In April 2025, Ye Xu and Gary Leydon from the Yale School of Medicine (YSM) Educational Technology & Innovation team, and Lei Wang from the Harvey Cushing/John Hay Whitney Medical Library (CWML), met to learn about potential areas for collaboration. The trio immediately recognized a common goal: to streamline access to educational resources across YSM.
By the end of the meeting, Xu, business analyst lead, Leydon, associate director of medical education technology, and Wang, head of technology and innovation at CWML, had conceptualized an advanced curriculum search tool that would allow users to search through thousands of PDF files in just a few seconds. Now five months later, the team is rolling out the tool to YSM users.
Curriculum Search uses a multimodal large language model (LLM) and a retrieval-augmented generation (RAG) system to search thousands of files and find information about the MD curriculum.
Using materials such as lecture notes, presentations, and syllabi, the tool returns quick and accurate results for questions like “Do first year students learn about clonal hematopoiesis?” or “Can you give an overview of the end of life care in the curriculum?” and even “What limits the effectiveness of vaccines against malaria?”
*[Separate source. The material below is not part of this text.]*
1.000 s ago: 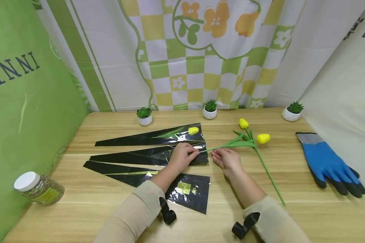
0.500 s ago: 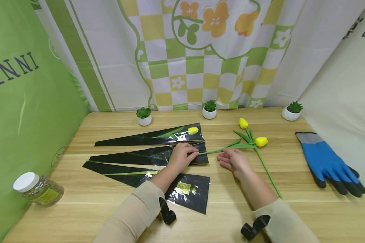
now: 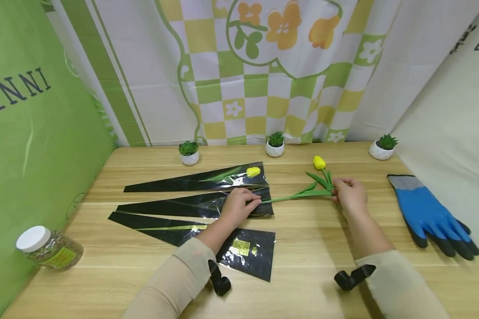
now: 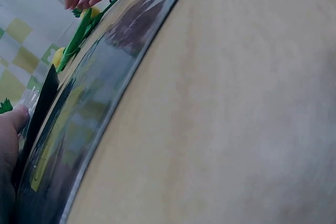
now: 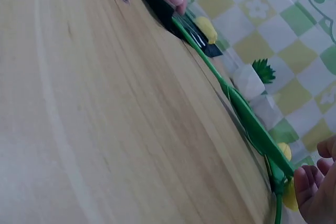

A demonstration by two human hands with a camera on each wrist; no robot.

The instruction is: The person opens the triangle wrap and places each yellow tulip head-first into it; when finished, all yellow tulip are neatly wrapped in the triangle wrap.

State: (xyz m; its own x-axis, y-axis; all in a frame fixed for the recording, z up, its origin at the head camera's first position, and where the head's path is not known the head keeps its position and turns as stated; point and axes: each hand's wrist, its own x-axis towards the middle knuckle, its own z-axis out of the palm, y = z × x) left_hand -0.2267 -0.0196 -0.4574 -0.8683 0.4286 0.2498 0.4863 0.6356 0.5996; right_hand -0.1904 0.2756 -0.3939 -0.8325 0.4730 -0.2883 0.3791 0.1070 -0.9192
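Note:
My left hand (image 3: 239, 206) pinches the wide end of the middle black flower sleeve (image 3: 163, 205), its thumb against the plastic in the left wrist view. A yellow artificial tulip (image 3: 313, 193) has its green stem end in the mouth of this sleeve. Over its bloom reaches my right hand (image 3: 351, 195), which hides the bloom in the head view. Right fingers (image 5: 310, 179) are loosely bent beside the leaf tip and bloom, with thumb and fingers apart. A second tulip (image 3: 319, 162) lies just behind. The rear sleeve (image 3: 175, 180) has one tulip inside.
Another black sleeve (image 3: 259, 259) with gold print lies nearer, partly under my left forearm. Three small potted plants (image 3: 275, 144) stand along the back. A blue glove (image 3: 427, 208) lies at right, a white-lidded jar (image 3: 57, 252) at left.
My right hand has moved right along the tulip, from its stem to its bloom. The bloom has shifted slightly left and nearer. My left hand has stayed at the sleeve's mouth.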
“The medical school curriculum includes massive amounts of information,” notes Jaideep Talwalkar, MD, associate dean for educational technology and innovation at YSM. “Our tool makes this information more accessible and holds promise for a range of essential tasks, like mapping the curriculum to educational competencies, creating high-quality multiple-choice questions linked to course materials, and helping students find where specific topics are covered.”
The technology powering Curriculum Search is distinct from artificial intelligence (AI) tools like ChatGPT and Microsoft Copilot, which access a variety of data sources and are designed for general tasks like writing emails, coding, and generating images. Instead, Curriculum Search leverages a RAG system previously developed by Wang to restrict what sources the AI can consult when answering a query.
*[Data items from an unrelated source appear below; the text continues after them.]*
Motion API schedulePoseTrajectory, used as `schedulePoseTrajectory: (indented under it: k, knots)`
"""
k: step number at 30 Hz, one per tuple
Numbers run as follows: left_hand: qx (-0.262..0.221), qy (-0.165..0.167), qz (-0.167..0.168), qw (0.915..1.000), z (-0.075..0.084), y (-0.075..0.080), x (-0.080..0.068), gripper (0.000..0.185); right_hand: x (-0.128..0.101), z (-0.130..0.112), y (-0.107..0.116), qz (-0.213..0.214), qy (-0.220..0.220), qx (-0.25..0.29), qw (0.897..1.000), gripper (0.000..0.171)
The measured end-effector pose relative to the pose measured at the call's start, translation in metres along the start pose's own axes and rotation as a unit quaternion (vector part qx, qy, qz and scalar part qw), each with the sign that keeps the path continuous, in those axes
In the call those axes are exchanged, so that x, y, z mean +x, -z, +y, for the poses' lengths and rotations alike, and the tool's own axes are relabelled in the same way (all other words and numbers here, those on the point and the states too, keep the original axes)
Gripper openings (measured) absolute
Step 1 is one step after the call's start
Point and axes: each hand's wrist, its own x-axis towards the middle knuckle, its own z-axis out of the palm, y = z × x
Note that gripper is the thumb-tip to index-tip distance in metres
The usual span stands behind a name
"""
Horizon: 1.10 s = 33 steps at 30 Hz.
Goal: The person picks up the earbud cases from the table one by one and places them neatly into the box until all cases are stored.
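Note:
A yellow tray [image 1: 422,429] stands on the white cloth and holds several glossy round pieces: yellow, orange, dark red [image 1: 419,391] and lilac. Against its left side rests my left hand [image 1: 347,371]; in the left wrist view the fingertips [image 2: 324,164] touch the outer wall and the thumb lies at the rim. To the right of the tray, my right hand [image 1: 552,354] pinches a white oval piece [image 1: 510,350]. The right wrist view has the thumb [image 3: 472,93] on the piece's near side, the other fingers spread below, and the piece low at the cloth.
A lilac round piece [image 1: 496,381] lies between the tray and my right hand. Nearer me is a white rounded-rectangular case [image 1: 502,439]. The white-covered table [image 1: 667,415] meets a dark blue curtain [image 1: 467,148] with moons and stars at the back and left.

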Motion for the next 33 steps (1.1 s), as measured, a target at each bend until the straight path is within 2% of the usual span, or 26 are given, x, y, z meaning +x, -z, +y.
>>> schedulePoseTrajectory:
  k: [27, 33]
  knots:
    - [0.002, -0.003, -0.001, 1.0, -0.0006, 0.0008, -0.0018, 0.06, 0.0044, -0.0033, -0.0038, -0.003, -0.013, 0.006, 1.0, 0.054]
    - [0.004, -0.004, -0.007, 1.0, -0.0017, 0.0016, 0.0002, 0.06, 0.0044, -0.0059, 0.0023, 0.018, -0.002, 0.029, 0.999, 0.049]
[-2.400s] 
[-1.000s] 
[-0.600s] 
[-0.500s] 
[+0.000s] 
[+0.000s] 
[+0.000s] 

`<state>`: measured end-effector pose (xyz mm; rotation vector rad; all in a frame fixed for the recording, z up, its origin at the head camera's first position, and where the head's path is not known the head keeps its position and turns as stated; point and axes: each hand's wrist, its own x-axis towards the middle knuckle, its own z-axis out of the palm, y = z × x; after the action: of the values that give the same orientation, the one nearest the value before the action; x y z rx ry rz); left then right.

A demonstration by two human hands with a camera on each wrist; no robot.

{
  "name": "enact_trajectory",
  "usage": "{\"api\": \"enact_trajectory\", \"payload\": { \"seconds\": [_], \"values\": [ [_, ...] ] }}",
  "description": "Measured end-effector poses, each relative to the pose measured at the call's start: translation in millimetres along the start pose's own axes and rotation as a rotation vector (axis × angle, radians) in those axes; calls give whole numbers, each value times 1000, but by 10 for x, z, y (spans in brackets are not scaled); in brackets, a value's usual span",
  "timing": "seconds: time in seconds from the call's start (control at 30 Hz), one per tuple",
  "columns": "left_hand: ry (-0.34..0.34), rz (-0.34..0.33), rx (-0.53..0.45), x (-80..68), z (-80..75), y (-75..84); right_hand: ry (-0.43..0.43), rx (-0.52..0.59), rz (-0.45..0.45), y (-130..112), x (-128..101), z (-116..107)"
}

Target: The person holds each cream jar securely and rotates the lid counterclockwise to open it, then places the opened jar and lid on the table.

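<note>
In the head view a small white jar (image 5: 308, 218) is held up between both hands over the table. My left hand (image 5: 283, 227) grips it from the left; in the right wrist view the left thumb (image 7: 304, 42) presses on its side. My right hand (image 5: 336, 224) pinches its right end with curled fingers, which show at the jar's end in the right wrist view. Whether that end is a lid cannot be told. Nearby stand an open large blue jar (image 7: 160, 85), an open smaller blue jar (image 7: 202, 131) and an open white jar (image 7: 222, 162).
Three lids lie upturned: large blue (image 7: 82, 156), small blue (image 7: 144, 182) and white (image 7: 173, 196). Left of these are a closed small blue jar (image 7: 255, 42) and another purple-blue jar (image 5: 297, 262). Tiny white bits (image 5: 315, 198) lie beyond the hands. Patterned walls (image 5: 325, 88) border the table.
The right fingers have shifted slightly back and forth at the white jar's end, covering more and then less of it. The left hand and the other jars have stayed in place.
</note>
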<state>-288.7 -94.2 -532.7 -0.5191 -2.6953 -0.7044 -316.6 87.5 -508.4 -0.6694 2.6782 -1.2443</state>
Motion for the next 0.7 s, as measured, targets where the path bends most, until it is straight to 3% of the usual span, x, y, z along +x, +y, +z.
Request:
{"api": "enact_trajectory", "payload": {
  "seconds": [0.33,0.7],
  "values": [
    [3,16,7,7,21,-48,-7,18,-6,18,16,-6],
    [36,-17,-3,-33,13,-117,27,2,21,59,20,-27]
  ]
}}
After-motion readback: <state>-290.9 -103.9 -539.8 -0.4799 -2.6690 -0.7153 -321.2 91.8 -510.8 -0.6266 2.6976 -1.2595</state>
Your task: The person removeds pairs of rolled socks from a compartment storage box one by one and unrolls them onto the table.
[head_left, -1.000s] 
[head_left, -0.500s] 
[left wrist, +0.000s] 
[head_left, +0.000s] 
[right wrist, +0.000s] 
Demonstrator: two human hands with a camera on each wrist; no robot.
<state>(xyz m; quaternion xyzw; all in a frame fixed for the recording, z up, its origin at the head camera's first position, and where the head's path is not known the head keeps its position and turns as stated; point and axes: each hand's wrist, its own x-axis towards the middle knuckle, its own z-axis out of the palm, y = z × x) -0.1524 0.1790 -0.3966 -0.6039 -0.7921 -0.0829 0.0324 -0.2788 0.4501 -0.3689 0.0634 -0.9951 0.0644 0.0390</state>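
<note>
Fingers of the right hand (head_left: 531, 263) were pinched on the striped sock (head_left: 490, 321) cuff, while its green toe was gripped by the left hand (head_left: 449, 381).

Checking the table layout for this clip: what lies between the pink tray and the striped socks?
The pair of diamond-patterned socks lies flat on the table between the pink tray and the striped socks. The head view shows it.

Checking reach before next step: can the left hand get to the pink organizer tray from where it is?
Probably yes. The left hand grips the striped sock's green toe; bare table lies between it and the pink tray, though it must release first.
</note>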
Wang, lead developer and designer of Curriculum Search, established the RAG system while building the Medical Library’s virtual assistant, ‘Ask Harvey’, to limit the chatbot’s data sources to the Yale Library catalog, Yale webpages, and PubMed. This ensures library users receive the most relevant and accurate information for their query. Similarly, the developers designed Curriculum Search with the same technological ‘gates,’ and it can only provide answers related to the MD curriculum materials it consults.
The development process took place over five months and involved several rounds of user experience (UX) testing to ensure the tool would meet the needs of its intended audience.
The team granted early access to 15 faculty members and a select group of staff involved in curriculum development. The creators asked early users to run controlled queries, report on the accuracy of results, and compare them against the source materials. The team also monitored the tool’s performance during the pilot phase and adjusted response parameters based on observed gaps or inconsistencies.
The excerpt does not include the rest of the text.